ASSIGNED TASK: Keeping each word and mark in place, write out the full listing once more.

****************

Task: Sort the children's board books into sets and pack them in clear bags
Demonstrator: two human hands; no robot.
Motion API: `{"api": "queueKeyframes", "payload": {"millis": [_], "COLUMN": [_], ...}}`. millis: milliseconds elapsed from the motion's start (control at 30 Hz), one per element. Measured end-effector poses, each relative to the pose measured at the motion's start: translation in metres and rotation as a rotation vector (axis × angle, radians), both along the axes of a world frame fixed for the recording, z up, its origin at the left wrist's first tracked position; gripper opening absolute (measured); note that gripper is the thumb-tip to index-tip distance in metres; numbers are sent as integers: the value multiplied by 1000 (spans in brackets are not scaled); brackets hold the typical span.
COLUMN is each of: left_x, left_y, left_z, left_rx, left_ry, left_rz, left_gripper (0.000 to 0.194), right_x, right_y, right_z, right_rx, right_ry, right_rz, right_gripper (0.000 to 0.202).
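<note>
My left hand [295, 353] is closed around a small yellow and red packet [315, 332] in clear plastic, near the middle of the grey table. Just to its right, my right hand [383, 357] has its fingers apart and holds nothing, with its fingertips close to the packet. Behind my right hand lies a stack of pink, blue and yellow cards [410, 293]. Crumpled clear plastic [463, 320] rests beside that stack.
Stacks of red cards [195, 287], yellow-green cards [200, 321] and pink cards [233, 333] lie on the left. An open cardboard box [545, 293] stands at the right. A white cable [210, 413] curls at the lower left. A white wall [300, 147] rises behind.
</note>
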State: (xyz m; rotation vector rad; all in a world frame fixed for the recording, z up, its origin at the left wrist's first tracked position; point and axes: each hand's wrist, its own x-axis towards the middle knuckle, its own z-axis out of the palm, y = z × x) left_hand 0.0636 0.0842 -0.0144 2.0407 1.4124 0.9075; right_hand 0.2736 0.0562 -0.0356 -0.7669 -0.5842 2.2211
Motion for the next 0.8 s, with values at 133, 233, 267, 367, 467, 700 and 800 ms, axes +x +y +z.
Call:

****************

FINISHED EXERCISE:
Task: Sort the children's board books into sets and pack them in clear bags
Demonstrator: two human hands; no robot.
Motion API: `{"api": "queueKeyframes", "payload": {"millis": [_], "COLUMN": [_], ...}}`. millis: milliseconds elapsed from the motion's start (control at 30 Hz), one per element. Measured end-effector poses, each relative to the pose measured at the motion's start: translation in metres and rotation as a rotation vector (axis × angle, radians), both along the axes of a world frame fixed for the recording, z up, its origin at the left wrist's first tracked position; gripper opening absolute (measured); note that gripper is the thumb-tip to index-tip distance in metres; numbers are sent as integers: the value multiplied by 1000 (spans in brackets are not scaled); brackets hold the typical span.
COLUMN is each of: left_x, left_y, left_z, left_rx, left_ry, left_rz, left_gripper (0.000 to 0.194), right_x, right_y, right_z, right_rx, right_ry, right_rz, right_gripper (0.000 to 0.202).
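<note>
My left hand [295, 353] is closed around a small yellow and red packet [315, 332] in clear plastic, near the middle of the grey table. Just to its right, my right hand [383, 357] has its fingers apart and holds nothing, with its fingertips close to the packet. Behind my right hand lies a stack of pink, blue and yellow cards [410, 293]. Crumpled clear plastic [463, 320] rests beside that stack.
Stacks of red cards [195, 287], yellow-green cards [200, 321] and pink cards [233, 333] lie on the left. An open cardboard box [545, 293] stands at the right. A white cable [210, 413] curls at the lower left. A white wall [300, 147] rises behind.
</note>
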State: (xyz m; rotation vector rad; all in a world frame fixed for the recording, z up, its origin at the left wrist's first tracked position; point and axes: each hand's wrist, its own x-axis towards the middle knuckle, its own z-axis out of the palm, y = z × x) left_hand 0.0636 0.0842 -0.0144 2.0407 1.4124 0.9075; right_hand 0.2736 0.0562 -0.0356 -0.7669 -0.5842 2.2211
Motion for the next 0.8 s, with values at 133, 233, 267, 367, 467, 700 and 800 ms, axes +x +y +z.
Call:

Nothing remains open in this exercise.